Background: Sepsis is characterized by profound immune and metabolic perturbations, with glycolysis serving as a pivotal modulator of immune responses. However, the molecular mechanisms linking glycolytic reprogramming to immune dysfunction remain poorly defined.

Methods: Transcriptomic profiles of sepsis were obtained from the Gene Expression Omnibus. Differentially expressed genes (DEGs) related to glycolysis were identified through a combination of ssGSEA, WGCNA and differential expression analysis. Hub genes were prioritized using Mendelian randomization and machine learning algorithms (LASSO, SVM-RFE, and Boruta), and validated in an independent dataset and by RT-qPCR in a clinical sepsis cohort. Immune cell infiltration was assessed using CIBERSORT to profile the immune landscape, and single-cell RNA sequencing (scRNA-seq) was employed to delineate the cell type-specific transcriptional profiles.

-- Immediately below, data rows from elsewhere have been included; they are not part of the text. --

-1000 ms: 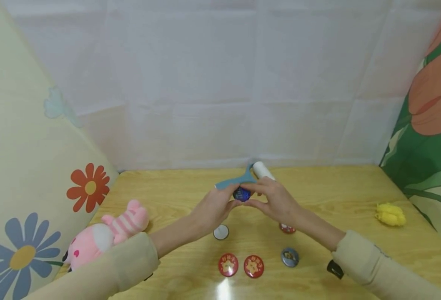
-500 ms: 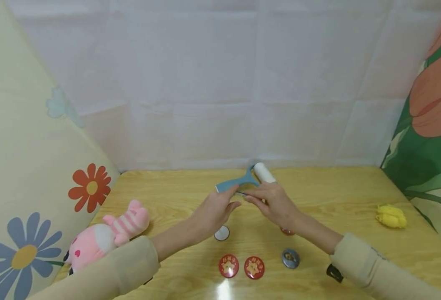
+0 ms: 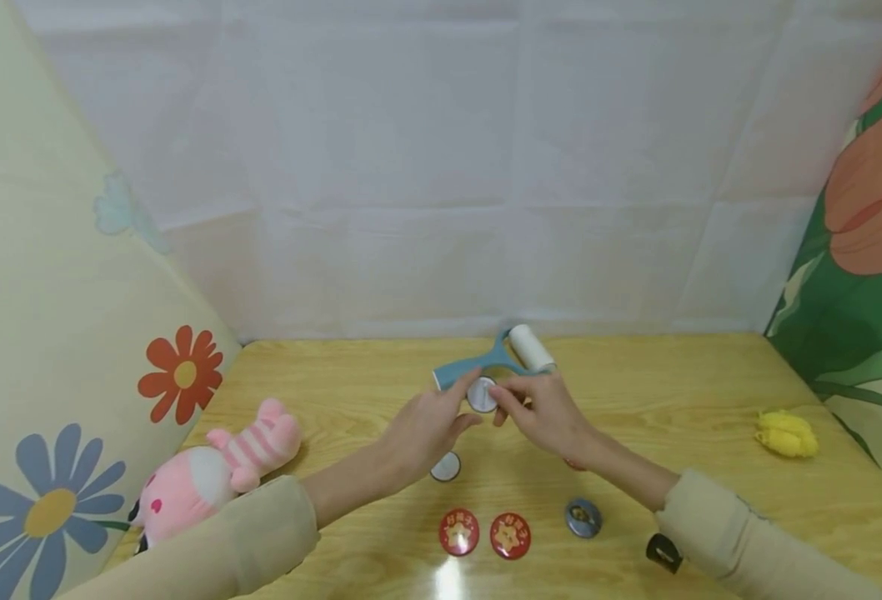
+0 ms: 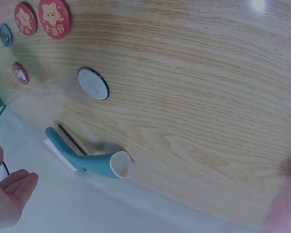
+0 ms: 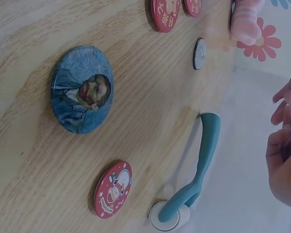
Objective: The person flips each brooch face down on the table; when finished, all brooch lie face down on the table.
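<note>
A round pin badge point(image 3: 482, 394) is held up near the table's far middle, its white back facing the head camera. My right hand point(image 3: 549, 412) pinches its right edge between thumb and index finger. My left hand point(image 3: 422, 429) touches its upper left rim with an outstretched index finger, while the thumb stands apart below. Just behind the hands lies a lint roller point(image 3: 478, 364) with a blue handle and a white roll. Another badge point(image 4: 93, 83) lies white back up on the table. In the right wrist view, only a dark sliver of the held badge shows.
Two red star badges point(image 3: 459, 532) lie at the front. A blue portrait badge point(image 5: 82, 90) and a red snowman badge point(image 5: 113, 189) lie to the right. A pink plush toy point(image 3: 216, 467) is at left, a yellow object point(image 3: 786, 433) far right, a black item point(image 3: 664, 552) near the right sleeve.
The held badge has turned over, from its blue face through edge-on to its white back. My left thumb has come away from it; the right hand keeps its pinch.
</note>
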The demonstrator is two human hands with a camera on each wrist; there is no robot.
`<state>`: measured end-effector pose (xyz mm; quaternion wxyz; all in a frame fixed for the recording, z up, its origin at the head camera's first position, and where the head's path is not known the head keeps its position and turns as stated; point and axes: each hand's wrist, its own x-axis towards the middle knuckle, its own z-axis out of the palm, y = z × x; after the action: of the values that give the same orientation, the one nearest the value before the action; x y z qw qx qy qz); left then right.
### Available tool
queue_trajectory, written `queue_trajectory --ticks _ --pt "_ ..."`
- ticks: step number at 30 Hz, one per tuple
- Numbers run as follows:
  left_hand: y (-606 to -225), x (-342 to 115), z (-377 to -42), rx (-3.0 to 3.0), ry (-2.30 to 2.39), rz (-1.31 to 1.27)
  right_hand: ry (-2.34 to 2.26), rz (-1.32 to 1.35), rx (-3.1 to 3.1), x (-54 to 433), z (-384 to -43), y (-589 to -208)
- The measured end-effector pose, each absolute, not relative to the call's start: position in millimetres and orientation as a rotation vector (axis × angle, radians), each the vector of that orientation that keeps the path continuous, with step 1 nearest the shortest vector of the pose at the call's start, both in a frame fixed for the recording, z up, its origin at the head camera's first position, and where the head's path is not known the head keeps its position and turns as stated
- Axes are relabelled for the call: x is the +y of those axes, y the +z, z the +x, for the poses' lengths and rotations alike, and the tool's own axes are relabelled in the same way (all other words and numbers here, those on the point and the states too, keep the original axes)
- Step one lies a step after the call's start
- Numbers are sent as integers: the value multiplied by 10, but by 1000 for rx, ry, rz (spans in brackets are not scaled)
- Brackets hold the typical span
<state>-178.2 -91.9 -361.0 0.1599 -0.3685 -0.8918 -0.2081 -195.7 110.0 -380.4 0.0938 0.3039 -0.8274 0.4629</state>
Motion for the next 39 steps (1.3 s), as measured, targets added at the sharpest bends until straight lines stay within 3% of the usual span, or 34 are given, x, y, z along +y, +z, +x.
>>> queue_trajectory --ticks 14,39 --pt "-3683 -968 -1788 -2501 -529 -1068 1473 849 -2561 1051 -1951 -3842" --pt "-3666 -884 -1845 -2652 -584 -1132 801 1316 -2341 1235 -2000 -3996"
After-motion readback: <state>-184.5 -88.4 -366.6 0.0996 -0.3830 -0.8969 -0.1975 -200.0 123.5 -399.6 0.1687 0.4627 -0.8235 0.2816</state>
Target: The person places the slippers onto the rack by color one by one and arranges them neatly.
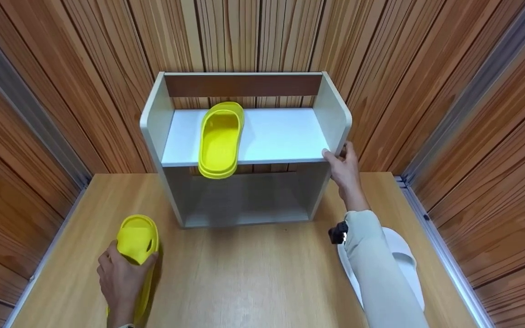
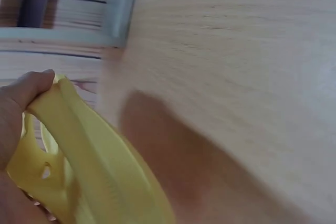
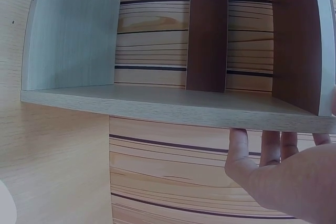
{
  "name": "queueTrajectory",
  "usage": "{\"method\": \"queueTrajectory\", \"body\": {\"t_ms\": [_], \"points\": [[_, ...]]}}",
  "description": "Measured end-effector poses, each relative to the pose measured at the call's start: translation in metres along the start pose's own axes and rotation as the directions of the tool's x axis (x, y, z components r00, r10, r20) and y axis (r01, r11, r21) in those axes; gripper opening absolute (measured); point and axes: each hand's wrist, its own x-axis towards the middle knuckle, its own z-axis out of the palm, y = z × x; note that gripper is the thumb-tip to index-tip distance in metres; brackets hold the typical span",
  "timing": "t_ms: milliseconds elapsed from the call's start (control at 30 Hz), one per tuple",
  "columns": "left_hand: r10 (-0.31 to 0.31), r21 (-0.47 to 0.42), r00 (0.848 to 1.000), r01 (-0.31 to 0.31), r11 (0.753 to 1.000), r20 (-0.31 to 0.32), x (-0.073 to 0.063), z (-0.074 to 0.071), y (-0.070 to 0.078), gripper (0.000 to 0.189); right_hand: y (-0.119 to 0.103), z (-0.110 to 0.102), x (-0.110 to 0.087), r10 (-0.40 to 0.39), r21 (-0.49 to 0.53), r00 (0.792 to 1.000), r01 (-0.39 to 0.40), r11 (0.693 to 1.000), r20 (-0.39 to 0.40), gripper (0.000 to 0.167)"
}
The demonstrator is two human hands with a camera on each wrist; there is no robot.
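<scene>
My left hand grips a yellow slipper, thumb on one side and fingers on the other. Its shadow lies beside it on the table, and the left wrist view shows the slipper tilted above the wood. My right hand holds the right side panel of a small white shelf unit. There the thumb lies at the front edge and the fingers press the panel's outer face. A matching yellow slipper sits on the upper board, left of centre, its heel end jutting past the front edge.
White slippers lie on the table at the right, partly hidden under my right forearm. The shelf's lower compartment opens toward me. Wood-patterned walls enclose the wooden table at the back and both sides.
</scene>
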Motion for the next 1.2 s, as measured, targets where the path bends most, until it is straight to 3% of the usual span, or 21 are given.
{"method": "queueTrajectory", "body": {"t_ms": [133, 267, 467, 733, 867, 1200], "points": [[0.06, -0.003, 0.997, -0.061, 0.998, -0.047, -0.008, -0.012, 0.005, 0.11, 0.0, 0.001, -0.001, 0.009, 0.025, 1.0, -0.009, 1.0, 0.002, 0.064], [0.143, -0.015, 0.983, -0.146, 0.989, -0.117, -0.017, -0.025, 0.011, 0.11, 0.001, 0.002, -0.001, -0.007, 0.054, 1.0, 0.007, 0.999, 0.011, 0.064], [0.191, -0.012, 0.972, -0.194, 0.981, -0.136, -0.03, -0.041, 0.028, 0.109, 0.001, 0.002, 0.0, -0.005, 0.048, 1.0, 0.004, 0.999, 0.011, 0.063], [0.292, -0.024, 0.938, -0.302, 0.953, -0.187, -0.051, -0.055, 0.052, 0.103, 0.006, 0.0, 0.003, -0.002, 0.062, 1.0, 0.001, 0.998, 0.016, 0.063], [0.349, -0.035, 0.908, -0.367, 0.93, -0.233, -0.063, -0.061, 0.064, 0.101, 0.007, 0.0, 0.003, -0.002, 0.053, 1.0, 0.001, 0.999, 0.019, 0.064], [0.514, -0.07, 0.791, -0.564, 0.823, -0.333, -0.091, -0.077, 0.091, 0.1, 0.002, 0.001, 0.0, 0.001, 0.023, 1.0, -0.001, 1.0, 0.001, 0.062]]}}
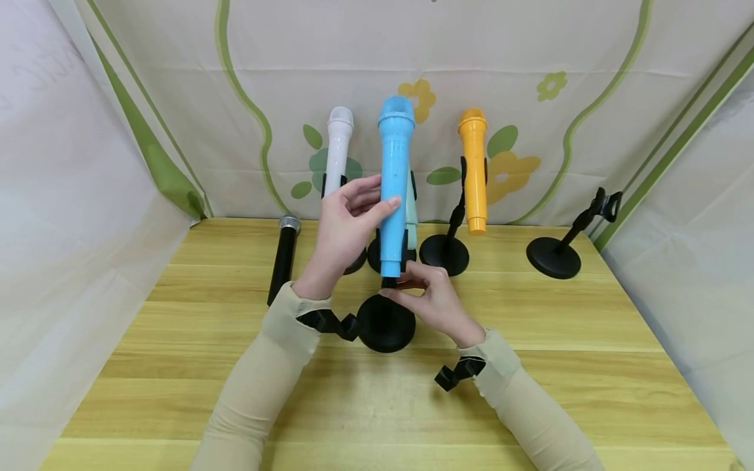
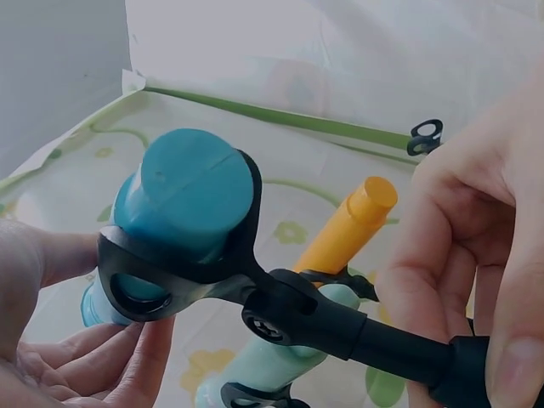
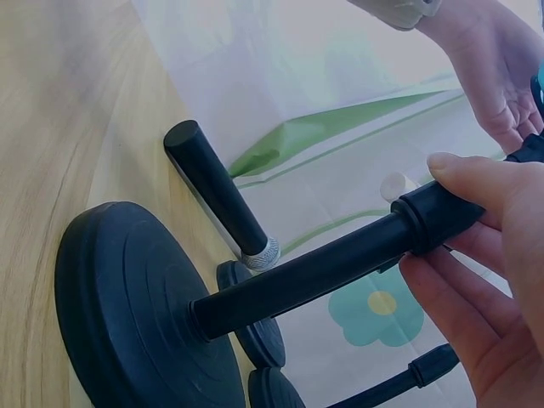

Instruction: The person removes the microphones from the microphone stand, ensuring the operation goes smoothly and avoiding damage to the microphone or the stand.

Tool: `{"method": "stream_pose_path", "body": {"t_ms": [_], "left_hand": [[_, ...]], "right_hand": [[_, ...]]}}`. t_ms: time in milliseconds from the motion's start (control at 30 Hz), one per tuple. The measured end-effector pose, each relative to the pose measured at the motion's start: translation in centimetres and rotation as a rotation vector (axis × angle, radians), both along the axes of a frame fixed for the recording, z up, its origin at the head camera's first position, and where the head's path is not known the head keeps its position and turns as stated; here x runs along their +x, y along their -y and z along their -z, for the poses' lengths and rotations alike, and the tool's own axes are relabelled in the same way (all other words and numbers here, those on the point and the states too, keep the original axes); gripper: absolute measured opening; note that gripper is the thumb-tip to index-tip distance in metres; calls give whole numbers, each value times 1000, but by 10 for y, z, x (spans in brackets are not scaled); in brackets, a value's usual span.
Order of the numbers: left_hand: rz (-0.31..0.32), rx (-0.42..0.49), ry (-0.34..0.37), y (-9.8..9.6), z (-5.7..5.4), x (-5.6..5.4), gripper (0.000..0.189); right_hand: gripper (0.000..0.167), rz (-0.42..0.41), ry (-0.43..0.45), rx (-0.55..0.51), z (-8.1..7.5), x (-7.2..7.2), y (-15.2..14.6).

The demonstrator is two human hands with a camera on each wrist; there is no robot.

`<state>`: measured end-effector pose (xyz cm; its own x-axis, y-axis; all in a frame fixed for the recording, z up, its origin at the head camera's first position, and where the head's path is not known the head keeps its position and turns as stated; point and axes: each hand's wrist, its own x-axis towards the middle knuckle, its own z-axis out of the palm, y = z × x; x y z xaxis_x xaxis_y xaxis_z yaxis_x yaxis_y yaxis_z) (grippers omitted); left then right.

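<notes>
A blue microphone point(image 1: 396, 163) stands upright, head up, in the black clip point(image 2: 242, 280) of a microphone stand point(image 1: 385, 327). My left hand point(image 1: 344, 226) holds its body between thumb and fingers. Lower down, my right hand point(image 1: 432, 297) pinches the collar point(image 3: 438, 212) on the stand's post with thumb and fingertips. The stand's round base rests on the wooden table. In the left wrist view the microphone's flat lower end points toward the camera, with the clip's arms around it.
Behind are a white microphone point(image 1: 338, 144), a mint-green one point(image 1: 412, 216) and an orange one point(image 1: 474, 170) in stands. A black microphone point(image 1: 284, 255) lies at the left on the table point(image 1: 530, 392). An unoccupied stand point(image 1: 554, 257) is at the right, near the curtain.
</notes>
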<state>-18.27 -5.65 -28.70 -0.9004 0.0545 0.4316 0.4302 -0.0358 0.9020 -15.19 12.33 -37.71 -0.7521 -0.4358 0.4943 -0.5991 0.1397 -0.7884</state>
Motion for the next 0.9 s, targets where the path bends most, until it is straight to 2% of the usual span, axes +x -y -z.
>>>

Results: The ssGSEA scores derived from the glycolysis signature indicated a marked reduction in glycolytic activity associated with sepsis. By employing an integrative framework that includes WGCNA, differential expression analysis, Mendelian randomization, and machine learning algorithms, this study successfully identified five pivotal genes associated with glycolysis: DDX18, EIF3L, MAK16, THUMPD1, and ZNF260. The diminished expression of these genes was significantly correlated with immune remodeling, characterized by an increase in neutrophils and a decrease in lymphocytes. In a clinical sepsis cohort, RT-qPCR of peripheral blood, in conjunction with routine hematological profiling, validated their expression pattern and immune associations. Moreover, scRNA-seq facilitated a comprehensive characterization of these transcriptional alterations within distinct subsets of immune cells.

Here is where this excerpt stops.